In the first part of their article, Berenson and Hayes trace the evolution of Medicare physician reimbursement and the creation of the physician fee schedule in 1992. “Initially,” they write, “the fee schedule promoted the desired shift in payments from treatment and imaging services to primary care and other specialties where most work involves patient visits, while also addressing the goals of beneficiary access and geographic payment equity. After initial progress, however, evidence mounted that inadequate updating of relative value units (RVUs) led to payment distortions that favored treatment at the expense of physician and hospital visits.”

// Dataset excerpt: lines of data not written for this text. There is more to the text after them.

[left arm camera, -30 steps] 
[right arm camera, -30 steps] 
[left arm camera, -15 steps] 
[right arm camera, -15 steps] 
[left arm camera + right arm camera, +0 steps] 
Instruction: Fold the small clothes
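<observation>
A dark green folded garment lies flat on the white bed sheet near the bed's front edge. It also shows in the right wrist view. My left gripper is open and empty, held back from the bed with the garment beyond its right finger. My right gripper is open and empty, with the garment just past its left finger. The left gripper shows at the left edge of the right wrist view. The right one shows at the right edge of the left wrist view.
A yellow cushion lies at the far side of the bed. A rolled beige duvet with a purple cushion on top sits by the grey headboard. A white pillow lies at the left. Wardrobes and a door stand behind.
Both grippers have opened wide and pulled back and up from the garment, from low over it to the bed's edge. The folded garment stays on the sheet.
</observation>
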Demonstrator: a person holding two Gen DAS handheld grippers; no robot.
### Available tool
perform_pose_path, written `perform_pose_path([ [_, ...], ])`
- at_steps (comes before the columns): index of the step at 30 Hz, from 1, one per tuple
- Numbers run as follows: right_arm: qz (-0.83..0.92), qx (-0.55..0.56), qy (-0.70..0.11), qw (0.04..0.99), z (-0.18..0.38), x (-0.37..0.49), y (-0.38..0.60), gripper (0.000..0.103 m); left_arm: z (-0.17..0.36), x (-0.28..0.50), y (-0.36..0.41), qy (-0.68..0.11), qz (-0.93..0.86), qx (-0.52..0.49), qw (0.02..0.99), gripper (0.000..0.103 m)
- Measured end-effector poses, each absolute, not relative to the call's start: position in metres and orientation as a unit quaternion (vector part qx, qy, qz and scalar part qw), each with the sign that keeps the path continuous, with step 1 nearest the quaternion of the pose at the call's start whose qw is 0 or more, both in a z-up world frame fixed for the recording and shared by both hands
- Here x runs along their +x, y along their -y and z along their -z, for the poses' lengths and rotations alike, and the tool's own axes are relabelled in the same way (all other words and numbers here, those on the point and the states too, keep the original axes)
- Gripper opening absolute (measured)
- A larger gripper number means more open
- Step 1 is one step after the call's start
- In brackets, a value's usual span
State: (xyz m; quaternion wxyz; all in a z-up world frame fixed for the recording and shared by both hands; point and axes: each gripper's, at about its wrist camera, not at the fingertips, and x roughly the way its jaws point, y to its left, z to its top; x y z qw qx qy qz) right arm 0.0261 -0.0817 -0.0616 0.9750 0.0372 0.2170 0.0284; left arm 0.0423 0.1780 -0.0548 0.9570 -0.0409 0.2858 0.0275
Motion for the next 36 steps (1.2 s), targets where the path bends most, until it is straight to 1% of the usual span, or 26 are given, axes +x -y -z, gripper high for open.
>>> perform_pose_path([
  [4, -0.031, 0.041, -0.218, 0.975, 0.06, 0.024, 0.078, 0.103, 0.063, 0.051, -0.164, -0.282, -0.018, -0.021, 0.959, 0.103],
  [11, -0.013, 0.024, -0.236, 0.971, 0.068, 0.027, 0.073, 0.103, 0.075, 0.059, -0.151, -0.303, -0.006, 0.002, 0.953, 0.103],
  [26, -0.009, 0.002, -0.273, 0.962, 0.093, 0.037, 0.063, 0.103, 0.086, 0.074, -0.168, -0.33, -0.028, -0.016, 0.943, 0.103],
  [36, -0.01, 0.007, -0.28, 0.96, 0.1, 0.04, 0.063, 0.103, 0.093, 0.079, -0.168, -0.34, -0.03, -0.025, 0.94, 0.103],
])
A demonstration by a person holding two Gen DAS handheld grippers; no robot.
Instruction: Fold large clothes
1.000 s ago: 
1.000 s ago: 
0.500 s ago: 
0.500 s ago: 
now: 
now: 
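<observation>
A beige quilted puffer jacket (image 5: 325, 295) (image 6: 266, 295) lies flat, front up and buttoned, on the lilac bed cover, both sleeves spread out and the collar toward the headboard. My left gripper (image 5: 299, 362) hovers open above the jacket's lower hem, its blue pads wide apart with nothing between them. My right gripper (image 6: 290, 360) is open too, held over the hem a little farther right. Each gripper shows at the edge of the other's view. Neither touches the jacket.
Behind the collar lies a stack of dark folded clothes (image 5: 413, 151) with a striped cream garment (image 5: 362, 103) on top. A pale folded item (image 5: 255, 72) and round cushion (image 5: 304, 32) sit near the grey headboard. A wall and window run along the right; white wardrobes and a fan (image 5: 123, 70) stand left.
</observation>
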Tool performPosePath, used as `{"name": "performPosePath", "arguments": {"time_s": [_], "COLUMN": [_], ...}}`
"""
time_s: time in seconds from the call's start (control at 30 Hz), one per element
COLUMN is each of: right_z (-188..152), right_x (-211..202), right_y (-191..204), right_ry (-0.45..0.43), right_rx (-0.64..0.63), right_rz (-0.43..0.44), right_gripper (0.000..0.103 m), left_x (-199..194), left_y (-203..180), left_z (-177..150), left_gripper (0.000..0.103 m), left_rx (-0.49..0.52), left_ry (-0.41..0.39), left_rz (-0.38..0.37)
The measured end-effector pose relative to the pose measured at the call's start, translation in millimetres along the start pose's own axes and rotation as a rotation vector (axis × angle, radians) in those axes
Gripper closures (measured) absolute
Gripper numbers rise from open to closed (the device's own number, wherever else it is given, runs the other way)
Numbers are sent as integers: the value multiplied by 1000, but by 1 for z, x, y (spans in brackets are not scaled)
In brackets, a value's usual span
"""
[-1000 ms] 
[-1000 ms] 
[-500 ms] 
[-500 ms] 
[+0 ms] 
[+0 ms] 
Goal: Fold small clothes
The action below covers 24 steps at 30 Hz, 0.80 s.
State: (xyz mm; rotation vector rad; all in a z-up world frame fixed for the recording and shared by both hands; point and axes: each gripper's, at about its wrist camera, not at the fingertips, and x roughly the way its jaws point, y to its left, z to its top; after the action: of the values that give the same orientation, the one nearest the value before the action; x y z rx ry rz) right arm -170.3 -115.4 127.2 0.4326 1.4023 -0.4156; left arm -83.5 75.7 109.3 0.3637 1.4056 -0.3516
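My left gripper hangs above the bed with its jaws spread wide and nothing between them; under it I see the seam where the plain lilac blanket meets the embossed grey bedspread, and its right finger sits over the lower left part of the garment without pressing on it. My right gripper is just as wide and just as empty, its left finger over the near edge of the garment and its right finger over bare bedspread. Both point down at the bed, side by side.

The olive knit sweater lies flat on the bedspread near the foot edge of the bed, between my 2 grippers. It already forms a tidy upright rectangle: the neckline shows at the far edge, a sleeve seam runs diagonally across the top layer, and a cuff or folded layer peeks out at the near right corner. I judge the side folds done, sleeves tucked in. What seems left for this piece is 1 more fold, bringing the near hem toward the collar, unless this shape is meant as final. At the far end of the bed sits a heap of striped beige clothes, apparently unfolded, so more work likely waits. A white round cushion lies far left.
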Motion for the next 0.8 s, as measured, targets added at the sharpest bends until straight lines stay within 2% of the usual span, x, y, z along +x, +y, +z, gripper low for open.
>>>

Therefore, the authors say, a new path must be created. “The National Academies of Sciences, Engineering, and Medicine have developed the idea of ​​a ‘hybrid’ payment model consisting of a mix of fee-for-service and population-based payment, which is intended for adoption in the Medicare Physician Fee Schedule,” they write. “In particular, a composite population-based payment is appropriate to pay for ongoing patient-practice communications, which now include not only phone and email, but also patient portals and text messaging, as well as telehealth services.”

In particular, they point out that “at the time of its enactment more than 30 years ago, the Medicare Physician Fee Schedule represented a welcome improvement over the existing fee-based reimbursement system. A modernized fee schedule, particularly given its integral role in APMs (alternative payment models), can meet expectations of creating value incentives, but congressional action is needed to empower CMS to improve longstanding payment inaccuracies and design payments to meet value-based policy goals.” They offer a number of concrete suggestions, including estimating relative resources based on valid and reliable data, reducing code proliferation by consolidating some of the more than 10,000 payment codes, and reducing over-reliance on the American Medical Association’s Relative Value Scale Update Committee to effectively determine labor RVUs.

“The road to value has proven to be long and rocky, with frequent and unavoidable detours,” they write. “However, the obvious deficiencies in the Medicare Physician Fee Schedule are an obstacle, and there are no detours. Although worthy alternative payment models are being tested, the simple fact remains that the vast majority of the revenue physician practices receive from Medicare and other payers is based on a Medicare fee schedule that contains embedded incentives that do not promote value.”

Indeed, the authors conclude: “Reform requires a greater reliance on current, empirical data to determine labor and practice costs to replace faulty estimates by self-interested clinicians while reducing the fee schedule’s mind-numbing complexity in coding and payment. CMS’s reliance on the RUC and the RUC’s resistance to long-overdue reforms in determining clinicians’ relative labor undermine the search for value. Value must be sought in both the fee schedule and the APMs. The current fee schedule reflects the values ​​of organized medicine, not those of the patients it serves. It is time,” they emphasize, “to reject the judgment that fees for services have nothing to do with quality and value.”